Twitter also explained how it will determine if an election result is considered “official,” saying that the result will need to be announced by a state election official. Twitter also may consider an election result official if at least two of a select list of national news outlets make the call. These outlets include ABC News, The Associated Press, CBS News, CNN, Decision Desk HQ, Fox News and NBC News.


If a tweet is labeled as being “misleading information” under this new policy, users will be shown a prompt pointing them to credible information before they’re able to retweet or further amplify the post on Twitter. However, Twitter won’t stop retweets from being posted.

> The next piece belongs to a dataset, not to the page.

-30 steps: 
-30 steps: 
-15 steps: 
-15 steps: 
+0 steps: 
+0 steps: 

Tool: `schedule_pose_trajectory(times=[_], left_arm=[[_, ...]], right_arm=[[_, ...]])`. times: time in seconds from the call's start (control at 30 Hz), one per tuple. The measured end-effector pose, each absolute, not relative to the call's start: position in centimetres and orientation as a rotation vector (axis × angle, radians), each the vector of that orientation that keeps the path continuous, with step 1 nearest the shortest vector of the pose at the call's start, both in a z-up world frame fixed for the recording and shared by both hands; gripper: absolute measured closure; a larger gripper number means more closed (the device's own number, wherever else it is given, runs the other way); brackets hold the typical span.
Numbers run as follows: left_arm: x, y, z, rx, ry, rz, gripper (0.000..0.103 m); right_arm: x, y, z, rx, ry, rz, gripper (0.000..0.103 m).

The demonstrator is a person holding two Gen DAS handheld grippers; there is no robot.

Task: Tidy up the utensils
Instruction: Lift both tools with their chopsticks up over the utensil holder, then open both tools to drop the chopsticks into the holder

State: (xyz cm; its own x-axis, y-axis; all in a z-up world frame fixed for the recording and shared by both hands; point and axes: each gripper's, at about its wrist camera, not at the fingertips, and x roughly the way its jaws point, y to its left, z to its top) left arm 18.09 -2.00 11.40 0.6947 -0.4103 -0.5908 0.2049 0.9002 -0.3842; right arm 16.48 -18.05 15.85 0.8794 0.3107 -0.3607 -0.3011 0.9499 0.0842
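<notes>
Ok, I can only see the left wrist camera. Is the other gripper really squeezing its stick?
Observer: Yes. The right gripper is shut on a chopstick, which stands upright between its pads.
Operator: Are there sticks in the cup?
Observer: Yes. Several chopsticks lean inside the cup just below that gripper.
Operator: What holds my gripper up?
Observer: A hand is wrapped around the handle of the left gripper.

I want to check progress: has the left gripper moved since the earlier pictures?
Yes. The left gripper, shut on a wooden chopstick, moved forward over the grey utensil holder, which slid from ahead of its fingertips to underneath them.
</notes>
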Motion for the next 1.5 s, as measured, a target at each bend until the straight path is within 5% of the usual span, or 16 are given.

Twitter, however, recently made it more difficult to blindly retweet, by forcing retweets to go through “Quote Tweet” user interface instead. This change aims to slow people down from quickly retweeting posts without adding their own commentary.

In addition to labeling tweets with misleading information, Twitter says if it sees content “inciting interference with the election, encouraging violent action or other physical harms,” it may take additional measures, including adding a warning or even removing the tweet.

Issues around a contested election have been of increased concern, following reports that said President Trump has a plan to declare victory on Tuesday night if it looks like he’s ahead. Trump denied these claims on Sunday, but added he thinks it’s a “terrible thing when states are allowed to tabulate ballots for a long period of time after the election is over,” Axios reported.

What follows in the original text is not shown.